Whereby over half of college graduates surveyed believed they were well prepared for the workplace in “essential career readiness skills” like professionalism and work ethic (77%), critical thinking and problem solving (63%), and oral and written communication (61%), employers’ perception of career readiness was lower, namely (43%) for professionalism, (56%) for critical thinking and (42%) for communication. That’s divided thinking. Technical skills don’t seem to be a big issue for either students or employers. Interpersonal skills are. Only in teamwork and collaboration did college grads (73%) and employers (77%) see eye-to-eye.
It is important to note, says Susan Gouijnstook, VP of Learning Solutions Strategy at McGraw-Hill, that a gender disparity around confidence in workplace skills showed up again this year in McGraw-Hill’s Future Workforce Survey. In fact, 50% of men compared to 36% of women feel like they are “career ready.”
Where does the ball drop in providing college grads (and all young adults for that matter) with essential career readiness skills?

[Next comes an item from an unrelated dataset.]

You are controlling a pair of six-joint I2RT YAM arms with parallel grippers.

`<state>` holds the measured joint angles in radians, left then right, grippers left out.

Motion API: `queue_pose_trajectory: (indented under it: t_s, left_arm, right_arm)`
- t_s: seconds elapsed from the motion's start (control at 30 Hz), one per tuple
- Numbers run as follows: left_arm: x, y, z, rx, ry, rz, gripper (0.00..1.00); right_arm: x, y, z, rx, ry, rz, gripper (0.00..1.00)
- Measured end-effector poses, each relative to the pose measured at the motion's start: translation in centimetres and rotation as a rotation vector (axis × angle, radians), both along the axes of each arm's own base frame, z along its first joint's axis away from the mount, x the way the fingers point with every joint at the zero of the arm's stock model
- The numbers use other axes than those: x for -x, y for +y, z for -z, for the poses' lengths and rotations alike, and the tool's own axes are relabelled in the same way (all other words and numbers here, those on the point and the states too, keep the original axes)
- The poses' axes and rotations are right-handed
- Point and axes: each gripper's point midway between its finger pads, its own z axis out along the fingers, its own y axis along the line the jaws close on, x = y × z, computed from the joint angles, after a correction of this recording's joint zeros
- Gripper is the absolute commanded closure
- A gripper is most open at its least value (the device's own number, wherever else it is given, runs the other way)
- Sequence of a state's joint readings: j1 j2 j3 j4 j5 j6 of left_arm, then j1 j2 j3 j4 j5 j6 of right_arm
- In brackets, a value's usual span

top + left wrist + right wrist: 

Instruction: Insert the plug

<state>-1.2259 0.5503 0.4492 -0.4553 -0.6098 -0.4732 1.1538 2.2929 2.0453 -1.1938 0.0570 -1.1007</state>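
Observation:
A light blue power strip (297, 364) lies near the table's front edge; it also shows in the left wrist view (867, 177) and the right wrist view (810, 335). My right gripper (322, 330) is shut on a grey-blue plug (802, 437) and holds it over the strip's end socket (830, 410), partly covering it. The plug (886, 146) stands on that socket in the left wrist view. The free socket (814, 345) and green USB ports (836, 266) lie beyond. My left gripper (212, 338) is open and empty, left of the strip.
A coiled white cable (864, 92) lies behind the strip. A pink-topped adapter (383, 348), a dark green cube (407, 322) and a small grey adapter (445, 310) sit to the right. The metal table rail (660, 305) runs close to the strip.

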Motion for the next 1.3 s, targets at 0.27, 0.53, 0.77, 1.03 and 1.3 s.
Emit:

Whether it’s early college high schools, community colleges, apprenticeship programs, or four-year colleges everybody is stepping up to the plate. All are embarking on endeavors to facilitate the pathway from school to work. MHE’s findings have important implications across the board for America’s nascent workforce.
Assessing problem-solving abilities replaces standardized testing.
And four-year colleges are gearing up to provide their graduates with career-ready skills. MHE, explained Ms. Gouijnstook, is using survey results to inform product development and help college instructors zero in on essential career readiness skills – to “unlock the potential of each learner” – by leveraging learning science to create tools that support application of learning and authentic assessments. If you don’t know the term, authentic assessment, it’s one you should become familiar with. “Through our products, we seek to help students improve critical thinking skills, learn to communicate more effectively and perform real-world tasks through meaningful application of fundamental knowledge,” said Ms. Gouijnstook. The classroom becomes a laboratory for applied knowledge. MHE is a significant player in bringing these kinds of skills to schools and making students work ready.
Practice makes perfect.
Finally, in addressing MHE’s findings on college grad’s confidence levels, Nick Corcodilos (CEO, Ask The Headhunter) observes, “By being exposed to the workplace early, whether by internship, apprenticeship, volunteer opportunities or authentic assessment, young adults develop a clear sense of expectations and increased confidence. Experience speaks volumes.” Along these lines, just over half of all students surveyed by MHE believed professional experience and internships would better prepare them for the workforce. Adding fuel to this fire, in the MHE survey, nontraditional students (those who did not enter college within a year of high school) were more likely to feel prepared for the workforce than traditional students, 49% to 34%. A pretty big difference.